Start of DATASET EXTRACT
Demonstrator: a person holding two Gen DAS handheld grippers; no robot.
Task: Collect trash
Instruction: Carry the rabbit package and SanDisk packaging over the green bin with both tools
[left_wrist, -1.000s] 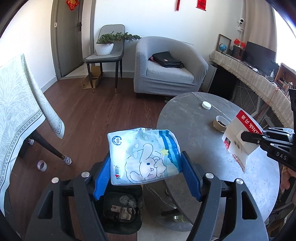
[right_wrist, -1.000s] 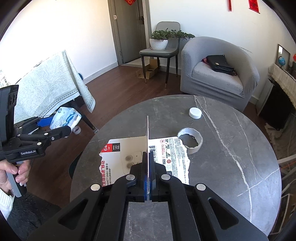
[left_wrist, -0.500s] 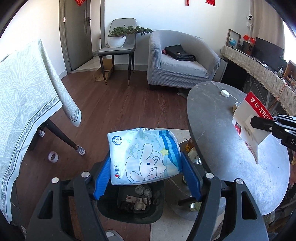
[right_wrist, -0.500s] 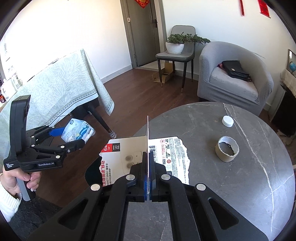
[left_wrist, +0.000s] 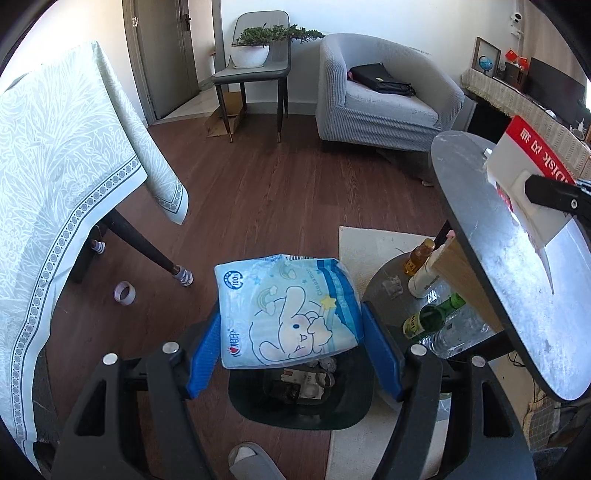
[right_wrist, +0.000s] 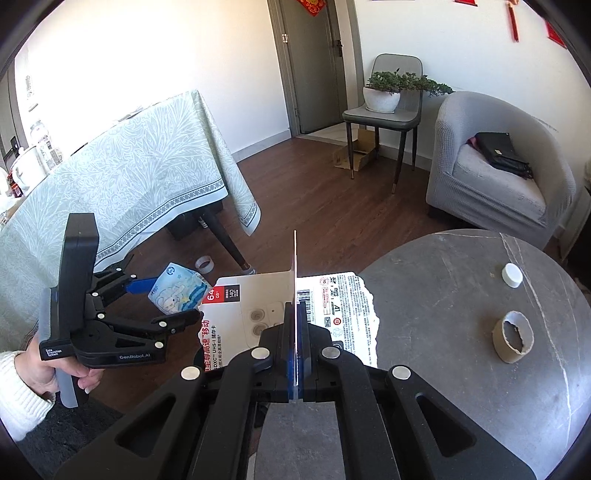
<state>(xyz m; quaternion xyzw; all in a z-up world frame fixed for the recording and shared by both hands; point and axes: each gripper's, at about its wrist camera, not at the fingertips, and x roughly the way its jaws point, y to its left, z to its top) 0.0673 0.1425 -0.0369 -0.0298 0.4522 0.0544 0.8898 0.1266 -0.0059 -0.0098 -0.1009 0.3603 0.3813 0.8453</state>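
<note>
In the left wrist view, the left gripper (left_wrist: 291, 328) has its blue fingers (left_wrist: 207, 347) spread wide and pinching a tissue pack (left_wrist: 286, 310), carried directly above the dark bin (left_wrist: 299, 406), presumably for dropping. In the right wrist view, the right gripper (right_wrist: 295, 325) has its fingers pressed together on a torn card package (right_wrist: 347, 306), held upright beyond the fingertips over the round table (right_wrist: 461, 332), likely bin-bound too.

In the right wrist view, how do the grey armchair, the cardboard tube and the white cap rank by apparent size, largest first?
1. grey armchair, largest although farthest away.
2. cardboard tube, on the round table.
3. white cap, smallest; it lies slightly farther off than the tube, yet is clearly smaller.
</note>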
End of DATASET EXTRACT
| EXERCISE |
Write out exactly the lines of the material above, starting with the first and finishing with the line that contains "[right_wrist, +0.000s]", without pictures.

| RESPONSE AREA |
Demonstrator: a person holding two Gen DAS handheld grippers; no robot.
Task: Collect trash
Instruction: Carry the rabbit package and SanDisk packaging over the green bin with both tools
[left_wrist, -1.000s] 
[right_wrist, -1.000s] 
[left_wrist, -0.500s] 
[right_wrist, -0.500s] 
[left_wrist, +0.000s] 
[right_wrist, +0.000s] 

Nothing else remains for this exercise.